Monday, April 6, 2009

April 7 - Rant Of The Day

When I was fifteen years old, I opened my first checking account. When I was sixteen years old, the bank mailed me a magical card that allowed me to use these fancy new machines they called "ATMs". It turns out that these letters stood for "Automated Teller Machine" and get this- I could take out money and make deposits without even going inside my bank! I didn't even have to go near my bank! Isn't that wild? Soon after came the advent of the debit card. Not only was it an ATM card, but I could also make purchases with it. Crazy, huh?

Fast forward twenty five years. Retailers are staffing the minimum number of cashiers they can possibly get away with. Lines to pay are incessantly long. Boy, it's a good thing we can all just swipe our debit cards and move along, right?
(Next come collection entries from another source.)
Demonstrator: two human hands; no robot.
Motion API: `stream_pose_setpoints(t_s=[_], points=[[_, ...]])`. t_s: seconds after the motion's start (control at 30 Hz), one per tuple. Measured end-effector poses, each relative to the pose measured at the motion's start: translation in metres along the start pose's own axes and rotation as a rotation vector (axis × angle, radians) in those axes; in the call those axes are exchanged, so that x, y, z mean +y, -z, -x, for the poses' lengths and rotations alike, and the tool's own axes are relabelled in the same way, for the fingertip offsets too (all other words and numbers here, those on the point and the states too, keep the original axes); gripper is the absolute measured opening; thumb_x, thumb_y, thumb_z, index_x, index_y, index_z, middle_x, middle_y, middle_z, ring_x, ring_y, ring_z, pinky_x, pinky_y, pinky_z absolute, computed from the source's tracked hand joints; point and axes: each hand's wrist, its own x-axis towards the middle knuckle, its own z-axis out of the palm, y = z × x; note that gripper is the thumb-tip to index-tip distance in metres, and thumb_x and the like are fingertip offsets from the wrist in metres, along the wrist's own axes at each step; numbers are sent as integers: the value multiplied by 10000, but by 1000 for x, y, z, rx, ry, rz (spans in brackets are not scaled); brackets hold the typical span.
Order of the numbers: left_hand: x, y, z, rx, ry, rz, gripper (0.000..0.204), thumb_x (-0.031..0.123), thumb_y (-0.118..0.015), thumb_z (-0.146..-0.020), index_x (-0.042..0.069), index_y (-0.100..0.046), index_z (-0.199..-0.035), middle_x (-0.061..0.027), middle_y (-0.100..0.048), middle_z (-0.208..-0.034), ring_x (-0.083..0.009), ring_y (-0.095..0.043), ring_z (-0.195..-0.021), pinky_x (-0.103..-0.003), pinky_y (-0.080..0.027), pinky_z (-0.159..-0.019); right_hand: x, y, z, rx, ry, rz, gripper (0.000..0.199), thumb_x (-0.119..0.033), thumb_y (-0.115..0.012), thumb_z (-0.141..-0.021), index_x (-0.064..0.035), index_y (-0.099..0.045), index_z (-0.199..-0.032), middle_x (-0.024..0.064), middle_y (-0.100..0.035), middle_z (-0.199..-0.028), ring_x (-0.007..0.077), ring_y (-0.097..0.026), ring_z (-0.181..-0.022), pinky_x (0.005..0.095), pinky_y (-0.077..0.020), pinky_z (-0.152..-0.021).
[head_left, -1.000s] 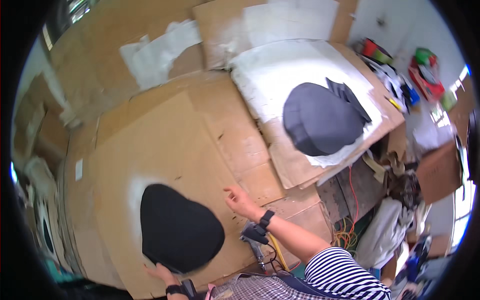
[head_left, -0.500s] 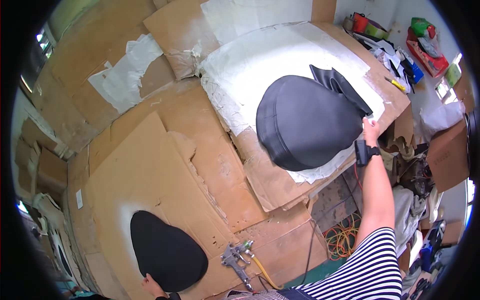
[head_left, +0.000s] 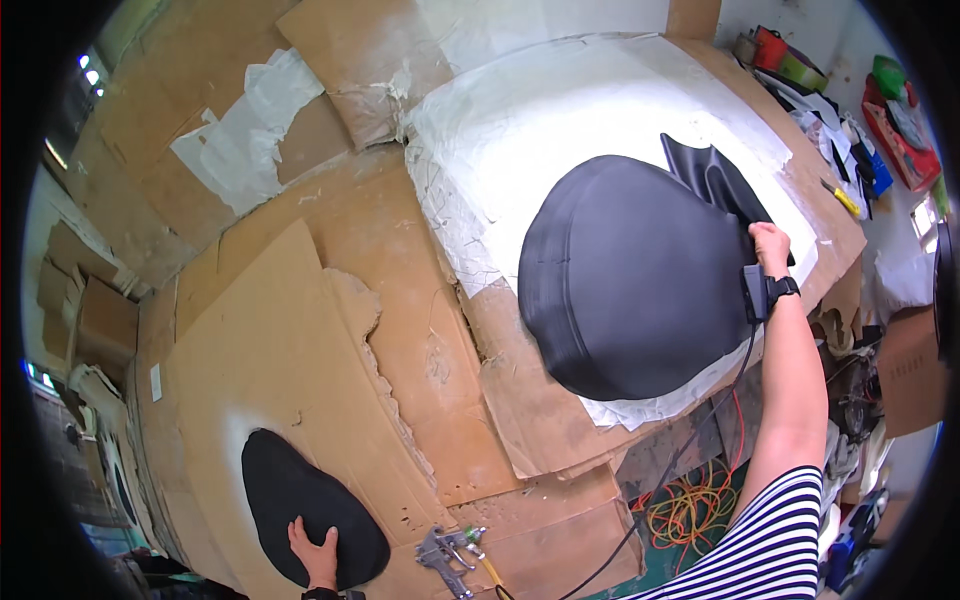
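A large, rounded black leather-like cover [head_left: 650, 285] with a stitched seam along its left side lies on the white paper [head_left: 480, 130] at the right. Its loose folded flap [head_left: 715, 180] spreads out at the upper right. My right hand [head_left: 769, 246] is closed on the edge of this flap. At the lower left a flat, rounded black pad [head_left: 290, 480] rests on cardboard. On its near part lies my left hand [head_left: 314, 555], thumb and fingers apart. A metal spray gun [head_left: 448, 556] with a yellow hose sits to the right of the pad.
Cardboard sheets [head_left: 260, 350] cover the work surface, with a torn edge in the middle. A yellow cutter knife [head_left: 842, 197] lies at the right edge near assorted scraps. Coiled hoses [head_left: 690, 510] rest on the floor below. A cardboard box [head_left: 910, 370] stands far right.
My left hand has moved from the pad's near left edge onto its surface. My right hand has closed on the flap. The view has shifted slightly.
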Motion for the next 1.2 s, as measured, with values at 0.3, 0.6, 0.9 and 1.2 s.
stream_pose_setpoints(t_s=[0.3, 0.6, 0.9, 1.2], points=[[33, -1, 0, -46, -59, 32, 694, 245, -724, -750, 22, -413, -1329, -227, -282, -1428, -383, -263, -1315, -446, -248, -1088, -236, 20, 103, 151, 698, -843, 166, -106, -628, -880, 10, -648, -997, 17, -639, -895, 80, -564, -795, 203, -444, -754], [3, 8, -9, 59, 23, 447, 490, 309, -587, -894, -8, -494, -1256, -178, -486, -1290, -314, -461, -1179, -393, -334, -1024, -317, -18, 402, -739, 1404, -649, 175, -86, -593, -674, -61, -596, -846, 78, -490, -779, 277, -510, -771, 372, -405, -682], [13, 46, 20, -549, 624, 1405, 579, 536, -471, -909, 38, -498, -1203, -93, -591, -1109, -204, -605, -895, -279, -484, -734, -180, -33, 677, -1744, 1208, -248, 229, 38, -591, -620, -74, -547, -815, 70, -514, -818, 243, -553, -809, 360, -390, -677], [4, 61, 23, -215, 116, 1613, 278, -22, -601, -812, -9, -571, -1088, -50, -630, -1008, -129, -587, -898, -286, -474, -831, -252, 15, 708, -1550, 1613, -98, 109, -31, -562, -668, -81, -537, -762, 70, -464, -718, 224, -521, -674, 339, -385, -630]])
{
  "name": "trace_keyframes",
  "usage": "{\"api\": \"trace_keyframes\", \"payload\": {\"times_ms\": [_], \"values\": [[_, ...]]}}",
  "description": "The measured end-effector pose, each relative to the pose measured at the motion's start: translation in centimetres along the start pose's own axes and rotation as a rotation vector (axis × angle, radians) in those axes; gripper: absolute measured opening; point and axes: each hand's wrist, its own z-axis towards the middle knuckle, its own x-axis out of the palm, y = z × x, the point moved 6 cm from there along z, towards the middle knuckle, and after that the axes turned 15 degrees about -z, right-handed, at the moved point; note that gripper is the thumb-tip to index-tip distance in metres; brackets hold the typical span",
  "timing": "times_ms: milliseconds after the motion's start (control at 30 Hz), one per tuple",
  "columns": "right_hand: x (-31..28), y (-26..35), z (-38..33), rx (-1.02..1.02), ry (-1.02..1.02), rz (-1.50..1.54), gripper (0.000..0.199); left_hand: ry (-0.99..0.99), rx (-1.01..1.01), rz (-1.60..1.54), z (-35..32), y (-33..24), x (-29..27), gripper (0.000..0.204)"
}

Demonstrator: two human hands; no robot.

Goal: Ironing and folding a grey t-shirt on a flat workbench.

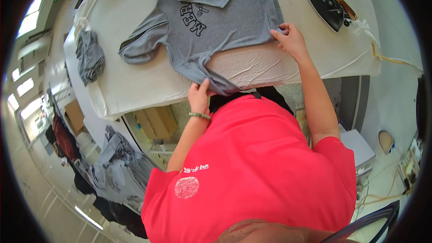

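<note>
while the grey t-shirt (216, 22) lies spread front-up across the white padded ironing table (135, 76), its hem hangs over the table's near edge. left hand (199, 95) pinches the hem's lower corner there, fingers pressed together on cloth. right hand (291, 40) grips the shirt's side edge, further along the table. black iron (326, 1) rests beyond it; a crumpled grey garment (90, 56) lies at the table's far left.

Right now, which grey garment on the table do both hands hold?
The printed grey T-shirt, spread flat in the middle. The other grey garment lies crumpled at the left edge, untouched.
</note>
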Motion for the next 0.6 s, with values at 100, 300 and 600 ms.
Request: {"api": "trace_keyframes", "payload": {"times_ms": [100, 300, 600], "values": [[0.3, -1.1, 0.9, -0.028, 0.106, 0.039, 0.050, -0.238, 0.313, -0.415, -1.3, -1.7, -2.1, 0.020], [0.3, -2.4, 1.5, -0.036, 0.178, 0.141, 0.039, -0.220, 0.661, 1.103, -3.9, -8.5, -4.2, 0.037], [0.3, -1.9, 1.4, -0.043, 0.087, 0.111, 0.033, 0.340, 1.444, 1.456, 8.7, -19.5, 20.2, 0.057]]}}
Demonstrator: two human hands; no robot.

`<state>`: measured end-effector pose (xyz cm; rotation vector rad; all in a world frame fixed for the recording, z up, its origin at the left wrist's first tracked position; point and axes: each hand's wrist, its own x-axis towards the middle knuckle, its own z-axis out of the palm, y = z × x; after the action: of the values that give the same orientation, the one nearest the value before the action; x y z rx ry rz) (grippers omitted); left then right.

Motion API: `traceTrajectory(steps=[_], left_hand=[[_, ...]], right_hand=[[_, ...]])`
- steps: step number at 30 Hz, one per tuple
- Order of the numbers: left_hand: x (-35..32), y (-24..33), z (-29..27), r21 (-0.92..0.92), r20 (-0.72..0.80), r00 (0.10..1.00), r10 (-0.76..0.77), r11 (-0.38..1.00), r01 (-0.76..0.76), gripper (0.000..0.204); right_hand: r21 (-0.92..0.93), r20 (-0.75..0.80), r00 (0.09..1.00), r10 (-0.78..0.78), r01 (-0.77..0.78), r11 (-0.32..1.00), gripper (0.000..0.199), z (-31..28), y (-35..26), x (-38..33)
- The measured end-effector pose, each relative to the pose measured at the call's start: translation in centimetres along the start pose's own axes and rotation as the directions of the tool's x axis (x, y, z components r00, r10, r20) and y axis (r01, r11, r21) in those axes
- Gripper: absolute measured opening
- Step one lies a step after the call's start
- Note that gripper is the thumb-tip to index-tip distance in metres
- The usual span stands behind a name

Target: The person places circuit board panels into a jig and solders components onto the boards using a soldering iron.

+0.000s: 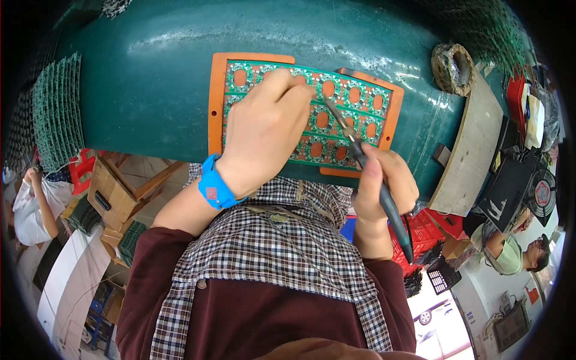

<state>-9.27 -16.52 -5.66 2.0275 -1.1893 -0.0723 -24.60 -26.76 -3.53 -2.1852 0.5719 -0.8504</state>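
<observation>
A green circuit board panel (333,110) with rows of round openings lies in an orange fixture frame (216,99) on the green table mat. My right hand (387,186) is closed around the dark handle of a soldering iron (390,207). The iron's metal tip points up and left, at the upper middle of the panel. My left hand (267,123), with a blue band at the wrist, hovers over the panel's left half and covers part of it. Its fingers are pinched together near the iron's tip; what they hold, if anything, is hidden.
A round, rough-rimmed holder (453,69) stands at the right, beside a wooden board (468,150). Stacked green panels (59,114) stand at the table's left end. A red crate (420,234) sits below the right edge. Other people are visible at the far left and far right.
</observation>
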Motion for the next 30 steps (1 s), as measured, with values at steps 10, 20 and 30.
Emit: traceTrajectory(steps=[10,20,30], left_hand=[[-3.8,2.1,-1.7,-0.034,0.139,0.989,-0.041,0.998,0.047,0.019],[-5.0,2.2,-1.9,-0.086,0.149,0.988,-0.044,0.995,0.057,0.019],[-5.5,2.2,-1.7,-0.052,0.199,0.98,0.028,0.998,-0.018,0.018]], right_hand=[[0.042,-0.007,0.99,-0.142,0.142,0.989,0.009,-1.6,-0.5,-3.5],[0.062,0.008,0.991,-0.131,0.13,0.99,0.01,-1.7,-0.2,-5.4],[0.026,0.038,0.991,-0.131,0.13,0.991,0.01,-1.3,-0.2,-5.7]])
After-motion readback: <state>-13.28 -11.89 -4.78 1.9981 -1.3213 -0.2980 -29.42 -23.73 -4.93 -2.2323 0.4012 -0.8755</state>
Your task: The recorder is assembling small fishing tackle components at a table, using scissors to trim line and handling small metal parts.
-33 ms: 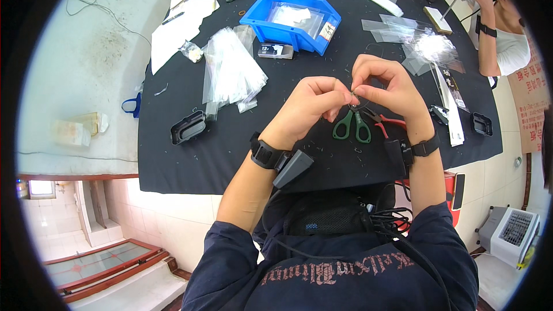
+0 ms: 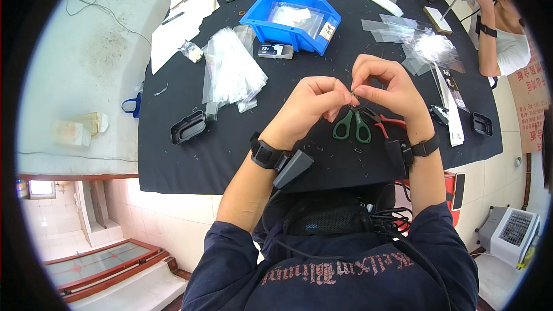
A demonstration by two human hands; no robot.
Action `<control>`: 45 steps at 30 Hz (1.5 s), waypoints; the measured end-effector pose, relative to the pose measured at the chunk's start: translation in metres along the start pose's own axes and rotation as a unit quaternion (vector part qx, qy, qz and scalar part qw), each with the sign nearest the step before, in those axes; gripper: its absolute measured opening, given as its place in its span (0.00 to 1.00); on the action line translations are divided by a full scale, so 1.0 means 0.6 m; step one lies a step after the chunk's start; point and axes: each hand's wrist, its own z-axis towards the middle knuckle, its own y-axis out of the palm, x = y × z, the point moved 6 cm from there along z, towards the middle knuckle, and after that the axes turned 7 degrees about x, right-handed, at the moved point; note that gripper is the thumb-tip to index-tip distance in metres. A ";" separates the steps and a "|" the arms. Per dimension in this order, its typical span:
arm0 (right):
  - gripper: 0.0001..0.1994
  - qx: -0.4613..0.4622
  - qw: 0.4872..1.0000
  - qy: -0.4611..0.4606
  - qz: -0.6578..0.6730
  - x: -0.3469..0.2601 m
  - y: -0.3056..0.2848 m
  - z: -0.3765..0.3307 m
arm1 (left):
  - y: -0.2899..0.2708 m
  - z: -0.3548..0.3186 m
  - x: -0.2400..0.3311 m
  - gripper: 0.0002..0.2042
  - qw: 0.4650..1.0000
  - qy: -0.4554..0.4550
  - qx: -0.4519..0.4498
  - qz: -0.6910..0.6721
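Note:
My left hand (image 2: 315, 103) and my right hand (image 2: 387, 87) meet above the black tablecloth, thumbs and forefingers pinched close together. Between the fingertips runs a thin dark strand (image 2: 365, 104), curving below them; its exact kind is too small to make out. Just under the fingers lie green-handled scissors (image 2: 343, 128), handles toward me and blades partly hidden by the hands. Beside them, close to my right wrist, are red-handled pliers (image 2: 385, 121), partly covered by that wrist's strapped device.
Behind my hands stands a blue bin (image 2: 276, 31) holding clear bags. Left of it lies a pile of clear sleeves (image 2: 233, 69), with a black tray (image 2: 188, 127) nearer me. More clear sleeves (image 2: 432, 49) lie right. Across the far right corner sits another person (image 2: 502, 49).

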 end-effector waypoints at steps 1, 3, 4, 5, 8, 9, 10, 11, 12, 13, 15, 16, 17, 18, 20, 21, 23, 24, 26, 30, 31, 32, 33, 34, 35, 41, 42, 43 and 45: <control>0.06 -0.001 1.000 -0.006 0.007 -0.002 0.001 0.000 | -0.001 0.000 0.000 0.06 1.000 0.003 0.001 -0.004; 0.06 0.018 1.000 0.012 0.011 0.000 0.000 0.000 | -0.004 0.001 0.001 0.06 1.000 0.009 0.011 -0.009; 0.06 0.028 0.999 0.020 0.015 0.000 -0.001 -0.001 | -0.006 0.001 0.001 0.06 1.000 0.011 0.019 -0.012; 0.07 0.032 0.999 0.007 0.003 -0.003 -0.002 0.000 | -0.008 0.002 0.001 0.06 0.999 0.014 0.027 -0.014; 0.08 0.039 0.999 -0.022 -0.026 -0.009 -0.004 0.000 | -0.012 0.004 0.000 0.05 0.999 0.010 0.039 -0.019; 0.09 0.038 0.998 -0.026 -0.032 -0.009 -0.003 0.000 | -0.012 0.004 -0.001 0.05 0.999 0.007 0.039 -0.020; 0.09 0.038 0.998 -0.030 -0.037 -0.008 -0.002 0.000 | -0.012 0.004 -0.001 0.05 0.999 0.004 0.039 -0.021; 0.09 0.036 0.998 -0.037 -0.037 -0.008 -0.001 0.001 | -0.012 0.003 -0.002 0.05 0.999 0.002 0.039 -0.024; 0.09 0.034 0.998 -0.043 -0.037 -0.007 0.000 0.002 | -0.011 0.003 -0.003 0.05 0.999 -0.002 0.037 -0.021; 0.08 0.032 0.998 -0.052 -0.035 -0.007 0.001 0.003 | -0.010 0.003 -0.003 0.05 0.999 -0.004 0.034 -0.020; 0.07 0.027 0.997 -0.061 -0.038 -0.006 0.003 0.003 | -0.009 0.002 -0.004 0.05 0.999 -0.008 0.031 -0.018; 0.06 0.025 0.997 -0.066 -0.038 -0.007 0.004 0.004 | -0.008 0.003 -0.005 0.05 0.999 -0.011 0.031 -0.017; 0.05 0.022 0.997 -0.063 -0.042 -0.007 0.005 0.004 | -0.008 0.003 -0.005 0.05 0.999 -0.010 0.031 -0.018; 0.05 0.019 0.997 -0.059 -0.045 -0.007 0.005 0.004 | -0.008 0.003 -0.005 0.05 0.999 -0.010 0.032 -0.001; 0.05 0.012 0.998 -0.047 -0.051 -0.007 0.006 0.003 | -0.008 0.004 -0.006 0.05 0.999 -0.007 0.037 0.032; 0.06 0.008 0.998 -0.037 -0.054 -0.007 0.007 0.003 | -0.008 0.004 -0.005 0.06 0.999 0.001 0.036 0.040; 0.06 0.005 0.998 -0.023 -0.054 -0.005 0.008 0.002 | -0.007 0.004 -0.004 0.06 0.998 0.015 0.039 0.057; 0.06 0.004 0.999 -0.019 -0.051 -0.003 0.009 0.002 | -0.008 0.005 -0.005 0.06 0.996 0.014 0.044 0.071; 0.07 0.003 0.999 -0.020 -0.043 -0.001 0.012 0.002 | -0.009 0.005 -0.005 0.06 0.994 0.020 0.056 0.097; 0.08 0.031 0.999 -0.003 0.005 0.009 0.009 0.002 | -0.010 0.006 -0.006 0.06 0.991 0.021 0.066 0.111; 0.08 0.044 0.998 0.006 0.033 0.011 0.006 0.002 | -0.010 0.006 -0.005 0.06 0.992 0.022 0.066 0.108; 0.08 0.053 0.998 0.014 0.011 0.013 0.003 0.002 | -0.011 0.006 -0.004 0.05 0.992 0.021 0.069 0.106; 0.07 0.060 0.998 0.019 -0.004 0.013 -0.002 0.002 | -0.011 0.005 -0.003 0.05 0.993 0.023 0.066 0.090; 0.07 0.067 0.997 0.024 -0.019 0.013 -0.007 0.002 | -0.011 0.005 -0.002 0.05 0.995 0.024 0.065 0.075; 0.07 0.053 0.998 0.039 -0.025 0.014 -0.007 0.000 | -0.011 0.005 -0.001 0.05 0.996 0.027 0.064 0.059; 0.04 0.016 0.999 0.025 0.013 0.018 0.008 0.002 | -0.011 0.005 -0.004 0.06 0.999 0.013 0.051 0.003; 0.04 0.018 0.999 0.028 0.018 0.020 0.008 0.001 | -0.010 0.004 -0.004 0.06 0.999 0.013 0.048 0.001; 0.04 0.019 0.999 0.033 0.026 0.021 0.008 0.001 | -0.009 0.004 -0.004 0.06 0.999 0.012 0.045 -0.001; 0.04 0.020 0.999 0.029 -0.009 0.020 0.005 0.000 | -0.006 0.004 -0.003 0.06 0.999 0.006 0.038 0.007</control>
Wrong!

Here I am at the warehouse store. I just want to buy some coffee, a set of tires, a diamond ring, and a side of beef and I'm ready to pay. I've waited patiently for six other customers to complete their transactions. There is just one more customer in front of me. Let's call her Myrtle. The cashier has totaled up Myrtle's purchases and is waiting for Myrtle to pay. We are all waiting for Myrtle to pay. Myrtle is fishing through her purse. She isn't exactly sure where her checkbook is, but she knows it's in there somewhere. "What's the date today?", Myrtle asks. Darn, Myrtle's pen is out of ink.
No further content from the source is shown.